WHAT THIS TASK INVOLVES
Output the lines below exactly, please, from the first line until the line with "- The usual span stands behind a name", counting both.

DATA
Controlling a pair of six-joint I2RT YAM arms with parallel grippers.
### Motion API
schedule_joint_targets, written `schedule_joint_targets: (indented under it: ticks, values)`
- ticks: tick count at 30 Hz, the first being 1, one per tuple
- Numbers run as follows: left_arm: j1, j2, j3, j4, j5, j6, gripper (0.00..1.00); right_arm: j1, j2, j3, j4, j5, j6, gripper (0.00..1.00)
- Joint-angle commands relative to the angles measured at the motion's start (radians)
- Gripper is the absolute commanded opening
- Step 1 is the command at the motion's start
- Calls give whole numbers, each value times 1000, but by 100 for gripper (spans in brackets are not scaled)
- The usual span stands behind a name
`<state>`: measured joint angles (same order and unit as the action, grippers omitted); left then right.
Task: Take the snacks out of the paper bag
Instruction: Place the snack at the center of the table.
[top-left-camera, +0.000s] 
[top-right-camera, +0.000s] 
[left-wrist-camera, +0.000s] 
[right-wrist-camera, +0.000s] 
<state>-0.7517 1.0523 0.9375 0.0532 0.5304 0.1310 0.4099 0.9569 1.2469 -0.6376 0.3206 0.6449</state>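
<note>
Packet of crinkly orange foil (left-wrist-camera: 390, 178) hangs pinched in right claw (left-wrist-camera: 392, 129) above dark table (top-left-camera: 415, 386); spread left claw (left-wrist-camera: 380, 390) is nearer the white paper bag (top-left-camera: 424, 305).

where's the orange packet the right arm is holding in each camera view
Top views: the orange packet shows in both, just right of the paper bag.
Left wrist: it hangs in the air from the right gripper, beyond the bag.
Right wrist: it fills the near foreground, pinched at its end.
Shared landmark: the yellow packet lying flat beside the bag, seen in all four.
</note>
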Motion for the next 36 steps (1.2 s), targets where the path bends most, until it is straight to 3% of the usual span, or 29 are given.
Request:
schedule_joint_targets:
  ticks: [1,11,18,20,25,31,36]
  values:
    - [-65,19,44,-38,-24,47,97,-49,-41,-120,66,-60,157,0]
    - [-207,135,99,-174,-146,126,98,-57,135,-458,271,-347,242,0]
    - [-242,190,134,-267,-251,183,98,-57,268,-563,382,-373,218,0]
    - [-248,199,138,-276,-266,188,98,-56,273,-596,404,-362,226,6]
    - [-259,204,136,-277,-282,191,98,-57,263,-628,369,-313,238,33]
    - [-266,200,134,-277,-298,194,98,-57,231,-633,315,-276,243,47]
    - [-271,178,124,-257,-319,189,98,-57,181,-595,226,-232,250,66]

RESULT OF THIS EXERCISE
Controlling a pair of six-joint I2RT YAM arms with parallel grippers.
### Motion API
schedule_joint_targets, written `schedule_joint_targets: (indented under it: ticks, values)`
- ticks: tick count at 30 Hz, the first being 1, one per tuple
- Numbers run as follows: left_arm: j1, j2, j3, j4, j5, j6, gripper (0.00..1.00); right_arm: j1, j2, j3, j4, j5, j6, gripper (0.00..1.00)
- Joint-angle commands relative to the angles measured at the motion's start (radians)
- Gripper is the absolute commanded opening
- Step 1 is the command at the motion's start
- Calls give whole numbers, each value times 1000, but by 100 for gripper (spans in brackets are not scaled)
- The usual span stands behind a name

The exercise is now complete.